Why? Between bloating, cramps and moodiness, aren’t we already dealing with enough?

Turns out, premenstrual acne flare-ups are a common issue. Roughly half of all women face acne before periods every month. This is because the same hormones that cause other PMS symptoms play essential roles in our skin’s health.

Does your skin change before your period? For most of us, yes. As our hormones fluctuate and become imbalanced, many women are plagued with unusually red and inflamed pimples and (rarely) develop whiteheads. These blemishes will typically be on the lower half of the face and jawline. 

Skin-Cycle-PMS

Skin Cycle & Hormones 101

What happens to skin before your period? Before our periods, the hormones estrogen and progesterone drop, and testosterone takes over. This signals our oil glands to produce excess oil and can cause clogged pores and acne breakouts.

Let’s take a closer look at the hormones responsible for our pre-period papules and what they do individually.

Estrogen

Estrogen is the most well-known female hormone and regulates our reproductive systems and secondary sex characteristics

Estrogen also stimulates:

  1. Collagen production (which keeps skin plump)
  2. Elastin production (which keeps skin springy)
  3. Hyaluronic acid (which helps skin retain moisture and occasionally gives it that dewy, glowy appearance)

Progesterone

Progesterone is another key female reproductive hormone involved in menstruation and pregnancy. It has many jobs, but the one we’ll discuss right now is how it affects our skin. 

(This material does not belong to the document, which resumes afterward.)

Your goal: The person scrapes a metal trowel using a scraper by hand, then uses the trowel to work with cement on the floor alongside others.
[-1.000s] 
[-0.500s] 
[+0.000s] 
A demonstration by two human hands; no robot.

Progesterone activates oils glands, or sebaceous glands, which stimulate the production of sebum, a thick oily substance that keeps skin lubricated.

Testosterone

Testosterone is an androgen, meaning it is a hormone that regulates male characteristics.  While it is commonly referenced as the manliest hormone, testosterone plays a vital role in skin quality for both sexes: it regulates skin thickness and sebum production, which helps keep our skin from drying out.

In addition to these hormones, we also produce chemical compounds called prostaglandins. These create a wide range of hormone-like effects, usually including controlling inflammation. When hormones are off-balance, however, prostaglandins can cause increased sensitivity to pain.

Why You Break Out During PMS

Timeline of Your Skin During Your Cycle

Now that we have a basic understanding of what our sex hormones do for our skin, let’s take a look at the timeline of a typical menstrual cycle. We’ll notice how these hormones fluctuate and what that means for our skin.

Before we dive in, remember that your skin cycle and menstrual cycle both approximate to a monthly cycle. 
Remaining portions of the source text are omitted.